In our bookstore, micro would be the appropriate way to refer to the size of the staff. Staff, such a wonderful word, both a stick to aid walking and those who work at keeping an operation functioning. Since at Open Books there are only two of us, each capable of doing every task required, each in management and each an employee, you could also say our staff is a two-legged stool that we continue to make work, cheek to cheek. In order to keep going we have, jokingly, more or less, fired each other and each has quit several times, like two dogs playing gruff with one another.
The years haven’t been without their challenges. There was my hip replacement, with complications, twelve years ago. In that case the store closed for some days, then Christine worked it alone while I learned to navigate to the kitchen for a prepared lunch that could be carried in a walker’s basket. But this year we found ourselves with an unpleasant first—we were both sick, significantly, at the same time and for a surprisingly long period of time.
One of the benefits of being a larger company is having staff that can cover for staff. We, the two of us, pretty much gutted it up and worked the holiday season, trying to keep our racking coughs covered, and letting each other collapse when truly required. We even set up a cot that took up most of the unused floor space in the office for true daytime sleep.
Understand, we believed and still do that we weren’t contagious more than, oh, one week of the multi-week occupation of this pernicious bug. Never a high fever, no unexpected evacuations if you know what I mean. Just a feeling like a Monster Cold that included, serially, a tragic sore throat, sinus meanness, and earache and congestion that introduced hearing loss to the experience. A strange stew of problems that would not go away, not for weeks . . . and this, our busiest time of the year, the time of the year we extend store hours! Ouch. We lived through being open six days a week all December.
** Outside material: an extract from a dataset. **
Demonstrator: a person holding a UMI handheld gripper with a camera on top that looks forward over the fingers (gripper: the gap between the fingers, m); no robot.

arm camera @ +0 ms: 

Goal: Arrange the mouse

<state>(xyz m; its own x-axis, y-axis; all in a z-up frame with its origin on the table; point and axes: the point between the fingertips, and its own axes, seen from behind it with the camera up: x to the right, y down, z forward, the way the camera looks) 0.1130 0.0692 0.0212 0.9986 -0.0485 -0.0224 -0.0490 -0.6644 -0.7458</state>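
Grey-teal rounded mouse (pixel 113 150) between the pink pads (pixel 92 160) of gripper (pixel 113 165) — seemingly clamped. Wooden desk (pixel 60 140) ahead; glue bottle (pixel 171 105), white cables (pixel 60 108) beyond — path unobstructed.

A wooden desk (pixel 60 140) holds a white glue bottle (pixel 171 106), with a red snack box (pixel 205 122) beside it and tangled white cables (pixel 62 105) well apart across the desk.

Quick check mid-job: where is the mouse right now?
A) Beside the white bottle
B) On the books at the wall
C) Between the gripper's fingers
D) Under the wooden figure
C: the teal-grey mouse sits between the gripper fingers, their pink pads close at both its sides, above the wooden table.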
So where does this column, so far just kind of whiney, go from here? The shared illness was an eye-opening experience for each of us, like a visitation by Scrooge’s Ghost of Christmas Yet To Come. And not unlike that experience for Scrooge, this visitation helped bring a new perspective to our Open Books. It’s one thing to abstractly know the bookstore (and the self) can easily fall apart, another thing entirely to feel like that collapse is one very short step away. We talked about closing the store for a day or two, thinking perhaps we could get well quickly, but that felt to each of us like it would signal a surrender from which we could not turn back.
So we hung in there. And what happened? We sold books! The store was lively. The store was bright and active even though most days the sun stayed covered by blankets of clouds, then slunk off and set by 4:30. There were vibrant discussions of books, of poets, of poems. The place was alive. The place was healthy! People bought books for gifts, they bought gift certificates, they bought books for themselves, they bought books for school.
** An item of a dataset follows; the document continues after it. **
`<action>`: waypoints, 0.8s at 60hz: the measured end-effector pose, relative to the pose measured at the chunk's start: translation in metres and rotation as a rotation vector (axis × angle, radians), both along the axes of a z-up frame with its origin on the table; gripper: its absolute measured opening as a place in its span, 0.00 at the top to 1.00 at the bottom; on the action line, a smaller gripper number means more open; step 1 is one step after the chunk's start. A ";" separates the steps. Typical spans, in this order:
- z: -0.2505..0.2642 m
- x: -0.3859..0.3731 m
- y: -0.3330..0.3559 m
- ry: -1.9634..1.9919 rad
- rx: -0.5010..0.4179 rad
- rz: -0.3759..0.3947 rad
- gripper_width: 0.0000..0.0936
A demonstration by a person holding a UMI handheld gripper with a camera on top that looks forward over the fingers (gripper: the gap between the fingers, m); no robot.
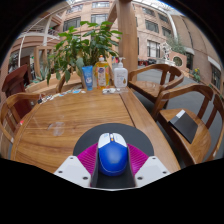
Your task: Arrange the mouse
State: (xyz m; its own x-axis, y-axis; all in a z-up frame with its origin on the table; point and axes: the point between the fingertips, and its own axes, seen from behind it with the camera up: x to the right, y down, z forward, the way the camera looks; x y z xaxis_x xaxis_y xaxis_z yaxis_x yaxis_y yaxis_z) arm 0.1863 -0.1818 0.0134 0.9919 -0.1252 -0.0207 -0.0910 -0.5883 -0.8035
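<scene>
The blue mouse [113, 157] sits between the two pink pads [88, 157] of the gripper [113, 160], its rounded back facing the camera, a pale strip with the scroll wheel running along its top. The pads stand right up against its left and right flanks with no gap to be seen, so the jaws are clenched on the mouse. Under and around the mouse lies a round black mouse mat [112, 138], which rests on the near edge of the wooden counter [60, 125].

Taking the mouse as the landmark: the counter's slatted top stretches away beyond it, bare wood for most of its length. At the far end, well apart from the mouse, stands a cluster of things — a leafy green plant [82, 45] to the left of the far group, a blue cup [88, 77] below its leaves, a yellow carton [102, 74] just beside that, and a white bottle [120, 76] at the right of the group. Some flat papers or small items lie around their bases; they are too small to tell.

To the right of the mouse, off the counter, are wooden chairs [190, 115] with curved armrests — the nearer one carries a dark flat object [186, 124] on its seat. To the left of the mouse another chair back [10, 110] shows beside the counter. Far beyond everything rise brick buildings [150, 30] with rows of windows, seen behind a wooden post [128, 30].
</scene>
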 end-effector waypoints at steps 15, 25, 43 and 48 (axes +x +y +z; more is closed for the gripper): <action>-0.006 0.002 -0.006 0.012 -0.041 -0.002 0.23; 0.038 -0.005 -0.028 -0.027 0.019 -0.007 0.09; 0.115 -0.021 -0.102 -0.090 0.102 -0.005 0.08; 0.126 -0.027 -0.124 -0.091 0.110 -0.007 0.08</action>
State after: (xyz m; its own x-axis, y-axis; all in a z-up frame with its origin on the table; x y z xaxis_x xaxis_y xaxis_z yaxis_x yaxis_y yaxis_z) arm 0.1598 -0.3057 0.1393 0.9894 -0.1340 0.0557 -0.0183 -0.4956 -0.8684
What sold? Well, books from all over the map, figuratively speaking. We sold books from commercially popular poets like Mary Oliver and Dylan Thomas, and from poets published by small presses, Tao Lin, for instance, and Lisa Jarnot. We sold used books published decades ago by Cape Goliard Press, Four Seasons Foundation and other marvelous, historically significant literary presses. We sold books!
The perspective the illness brought was that the desire for books, the willingness to exchange money for books, did not require us to be one hundred percent involved. In fact, it doesn’t require us at all. We’re a couple of humans at the service of books. Small cogs on an unfathomably large wheel. The written word is a touch of magic. The book is a fantastic kingdom. And some of us lucky, vulnerable, germy humans get to be involved in the exchange of books, that exchange of thought and musical speech and utterly wacky imagination. This carried us along, got us through our days, sick as we were.
So, Christine and I are mortal. Open Books is mortal. Hey, so is Amazon! Even the education and entertainment that books offer are temporary . . . You have heard about the impending supernova, no? Our lesson is that there is a marvelous world humming within and around books that will, for a start, outlast Christine’s and my illness. And that’s not all it will outlast. The rest will come in time. I’m happy to report that already we’re better.
John W. Marshall, along with Christine Deavel, co-owns and operates Open Books: A Poem Emporium, the seventeen-year-old poetry-only bookstore in Seattle. He publishes poetry under the name J.W. Marshall because the late, lamented Seattle Post Intelligencer had, as its book editor, a John Marshall whom this John Marshall was not. He won the 2007 Field Poetry Prize, and his first book, Meaning a Cloud, was published in 2008 by Oberlin College Press.